■ AIM OF THE TASK ■
Look through the data and write out every line with the word "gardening" in it.

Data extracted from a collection
^^^^^^^^
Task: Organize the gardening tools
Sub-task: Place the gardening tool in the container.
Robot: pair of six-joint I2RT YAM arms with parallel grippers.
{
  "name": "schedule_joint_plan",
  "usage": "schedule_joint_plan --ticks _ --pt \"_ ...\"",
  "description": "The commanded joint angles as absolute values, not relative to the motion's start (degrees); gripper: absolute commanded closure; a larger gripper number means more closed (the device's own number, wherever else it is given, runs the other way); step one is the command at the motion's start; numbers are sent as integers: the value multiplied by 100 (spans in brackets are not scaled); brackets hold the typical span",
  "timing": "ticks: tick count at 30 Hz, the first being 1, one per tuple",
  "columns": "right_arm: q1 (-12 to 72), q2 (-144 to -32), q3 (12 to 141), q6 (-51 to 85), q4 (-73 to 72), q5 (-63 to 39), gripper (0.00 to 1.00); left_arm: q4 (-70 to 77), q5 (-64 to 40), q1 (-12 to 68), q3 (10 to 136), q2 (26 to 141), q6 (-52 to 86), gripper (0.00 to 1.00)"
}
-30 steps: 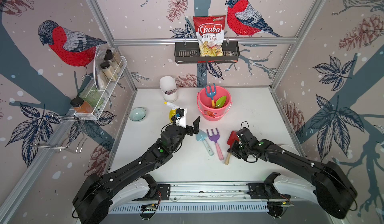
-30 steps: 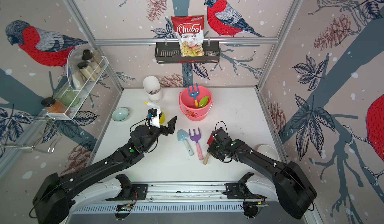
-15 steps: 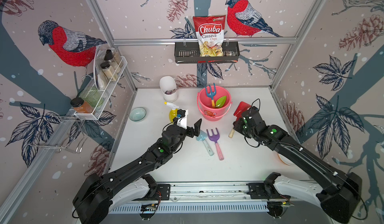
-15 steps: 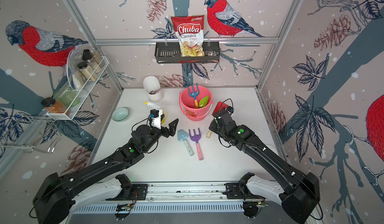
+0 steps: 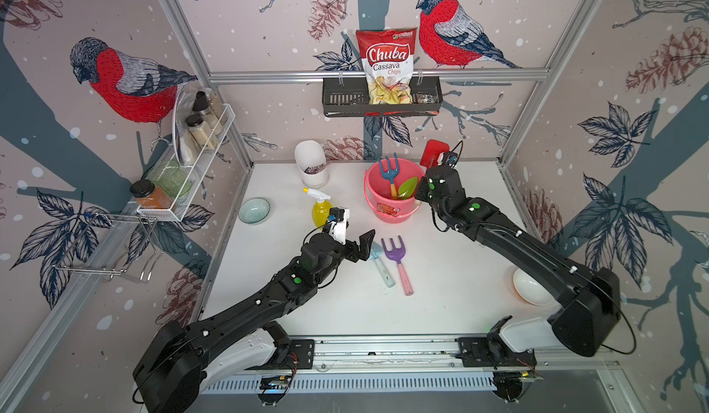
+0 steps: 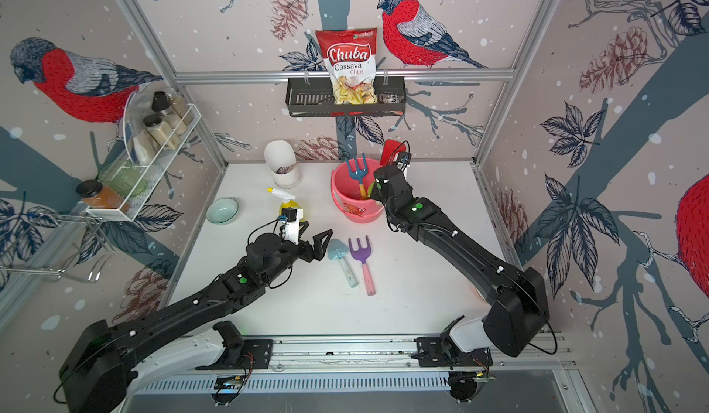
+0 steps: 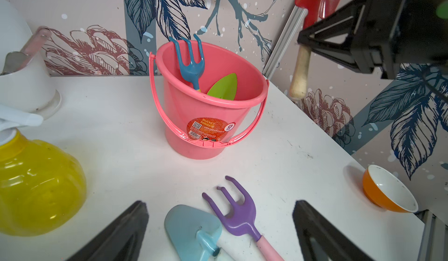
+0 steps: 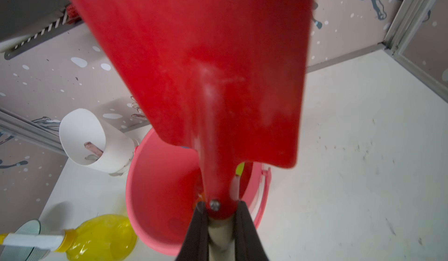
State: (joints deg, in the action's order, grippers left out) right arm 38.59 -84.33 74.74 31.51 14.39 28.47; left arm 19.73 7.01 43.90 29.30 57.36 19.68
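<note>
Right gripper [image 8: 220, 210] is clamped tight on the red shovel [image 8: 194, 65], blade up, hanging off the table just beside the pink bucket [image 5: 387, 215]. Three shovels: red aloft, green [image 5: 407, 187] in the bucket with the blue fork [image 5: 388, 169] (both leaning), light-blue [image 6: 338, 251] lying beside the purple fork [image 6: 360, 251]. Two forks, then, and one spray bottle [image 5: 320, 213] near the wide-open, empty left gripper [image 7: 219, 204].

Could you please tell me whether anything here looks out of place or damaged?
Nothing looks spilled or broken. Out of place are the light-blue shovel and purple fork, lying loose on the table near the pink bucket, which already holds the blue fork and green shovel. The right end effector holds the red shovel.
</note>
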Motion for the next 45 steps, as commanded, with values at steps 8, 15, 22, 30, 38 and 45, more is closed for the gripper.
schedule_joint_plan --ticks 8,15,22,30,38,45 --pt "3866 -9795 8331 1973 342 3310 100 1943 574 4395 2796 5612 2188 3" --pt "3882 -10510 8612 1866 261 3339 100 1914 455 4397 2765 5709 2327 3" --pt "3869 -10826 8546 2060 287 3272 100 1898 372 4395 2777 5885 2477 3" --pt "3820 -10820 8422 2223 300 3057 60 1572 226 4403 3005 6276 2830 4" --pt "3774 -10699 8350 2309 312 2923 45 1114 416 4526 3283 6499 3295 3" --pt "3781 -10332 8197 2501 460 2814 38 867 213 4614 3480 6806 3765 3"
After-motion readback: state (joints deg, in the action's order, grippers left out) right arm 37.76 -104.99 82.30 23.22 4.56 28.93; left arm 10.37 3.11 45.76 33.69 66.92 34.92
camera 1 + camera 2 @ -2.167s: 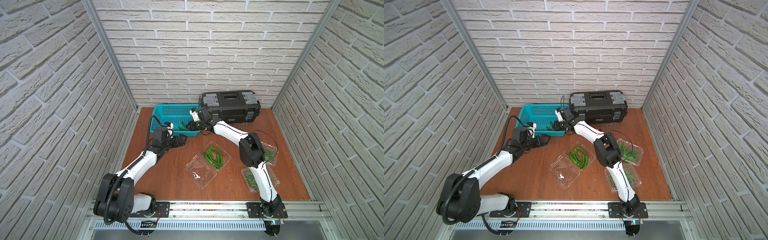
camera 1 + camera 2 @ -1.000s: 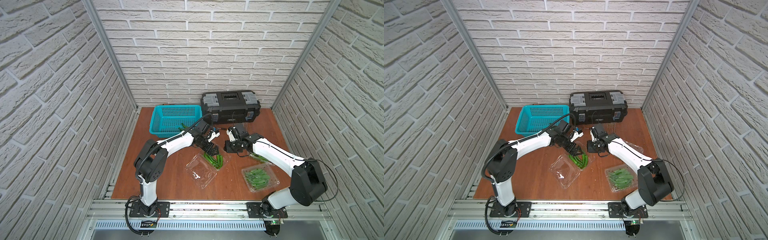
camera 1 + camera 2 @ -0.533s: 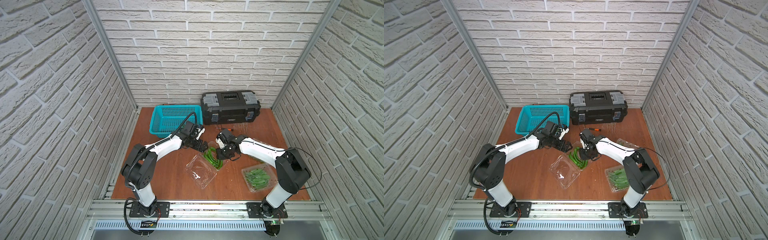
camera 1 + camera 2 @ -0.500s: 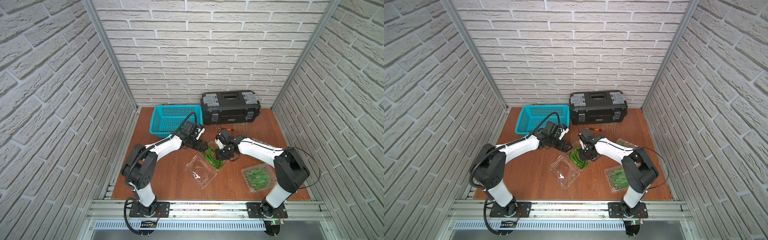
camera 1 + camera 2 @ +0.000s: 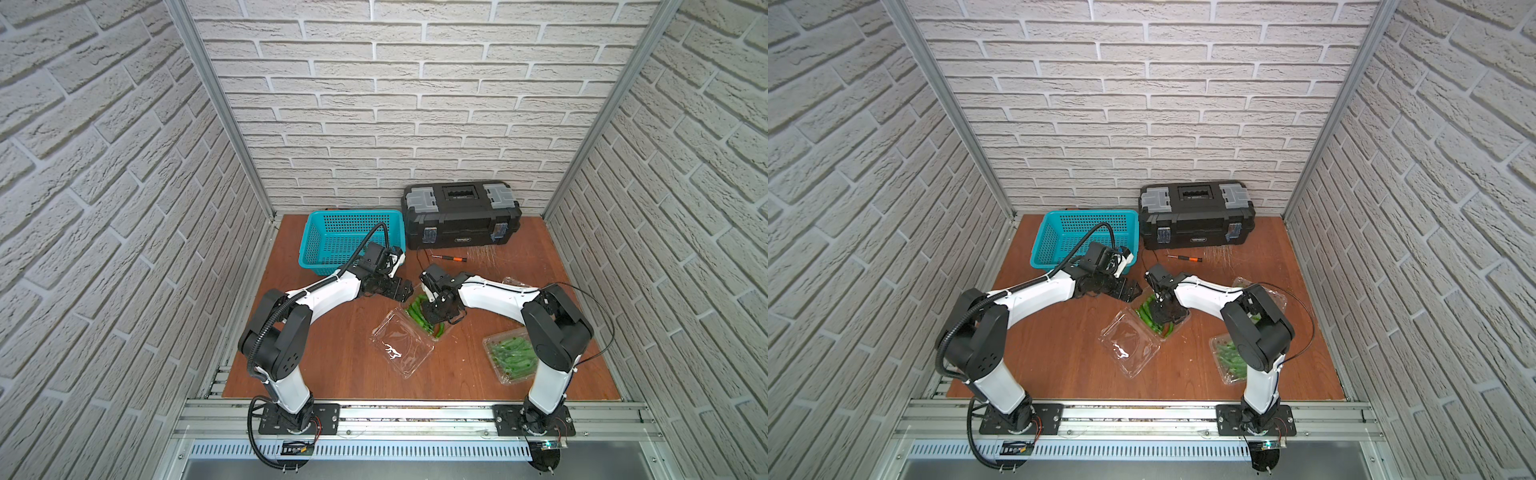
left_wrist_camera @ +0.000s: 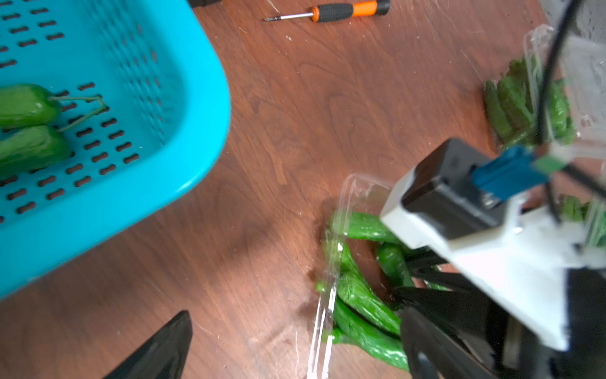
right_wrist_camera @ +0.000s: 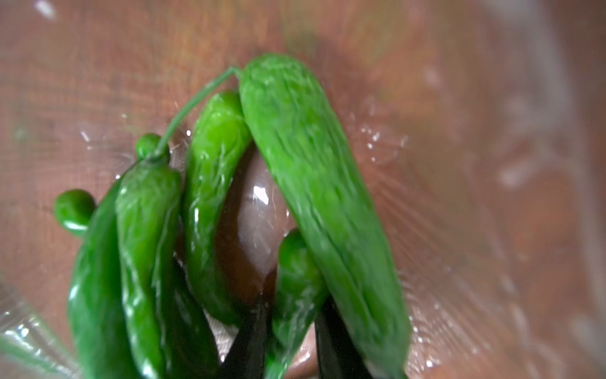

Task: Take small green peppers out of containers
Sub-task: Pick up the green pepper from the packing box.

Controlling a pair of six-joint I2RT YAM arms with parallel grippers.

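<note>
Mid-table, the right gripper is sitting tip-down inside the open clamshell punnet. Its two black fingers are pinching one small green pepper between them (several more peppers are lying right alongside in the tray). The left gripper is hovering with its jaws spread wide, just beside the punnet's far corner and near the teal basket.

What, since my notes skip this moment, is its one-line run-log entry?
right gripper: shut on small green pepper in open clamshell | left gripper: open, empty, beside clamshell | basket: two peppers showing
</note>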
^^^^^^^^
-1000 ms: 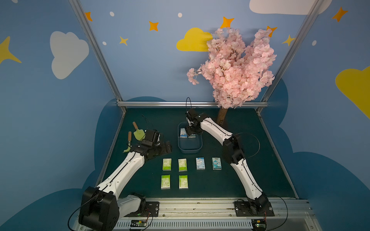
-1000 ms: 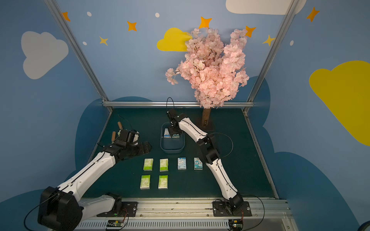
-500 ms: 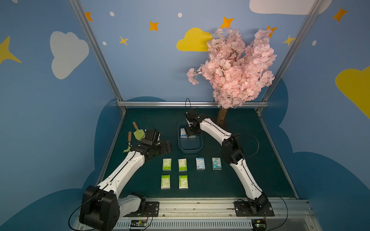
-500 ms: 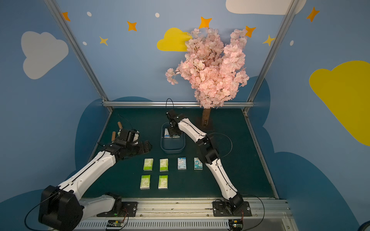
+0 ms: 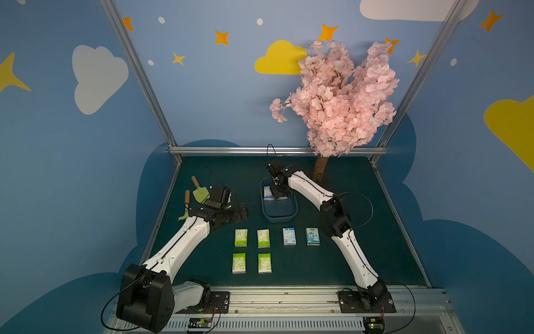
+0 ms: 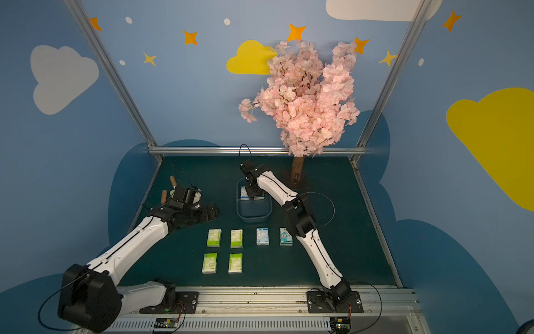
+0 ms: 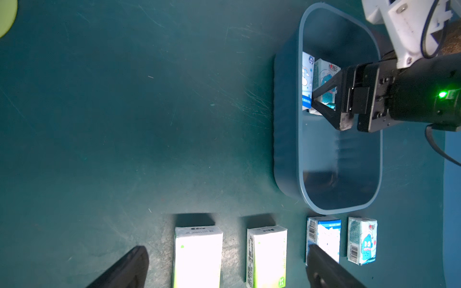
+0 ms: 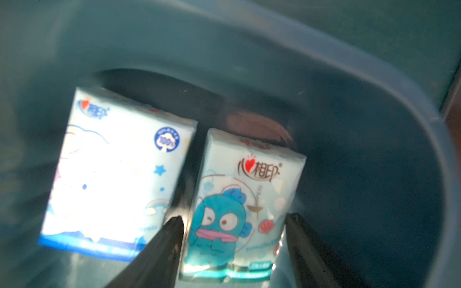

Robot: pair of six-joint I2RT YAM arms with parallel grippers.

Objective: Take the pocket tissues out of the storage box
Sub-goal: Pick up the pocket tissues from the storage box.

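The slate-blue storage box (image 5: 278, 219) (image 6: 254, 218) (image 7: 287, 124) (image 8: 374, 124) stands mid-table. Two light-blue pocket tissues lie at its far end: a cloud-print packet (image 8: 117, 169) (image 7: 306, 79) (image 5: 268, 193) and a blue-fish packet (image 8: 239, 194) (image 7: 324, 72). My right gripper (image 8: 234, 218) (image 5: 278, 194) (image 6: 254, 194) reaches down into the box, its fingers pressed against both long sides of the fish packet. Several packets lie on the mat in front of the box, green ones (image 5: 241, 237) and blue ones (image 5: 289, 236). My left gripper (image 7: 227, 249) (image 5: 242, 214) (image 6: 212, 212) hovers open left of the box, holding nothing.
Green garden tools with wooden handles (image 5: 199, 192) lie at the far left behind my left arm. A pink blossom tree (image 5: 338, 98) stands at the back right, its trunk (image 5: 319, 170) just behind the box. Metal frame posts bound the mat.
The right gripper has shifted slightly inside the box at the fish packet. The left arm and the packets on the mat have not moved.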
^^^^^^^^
■ OUTPUT OF THE TASK ■
Task: Organize the gardening tools
Sub-task: Place the gardening tool in the container.

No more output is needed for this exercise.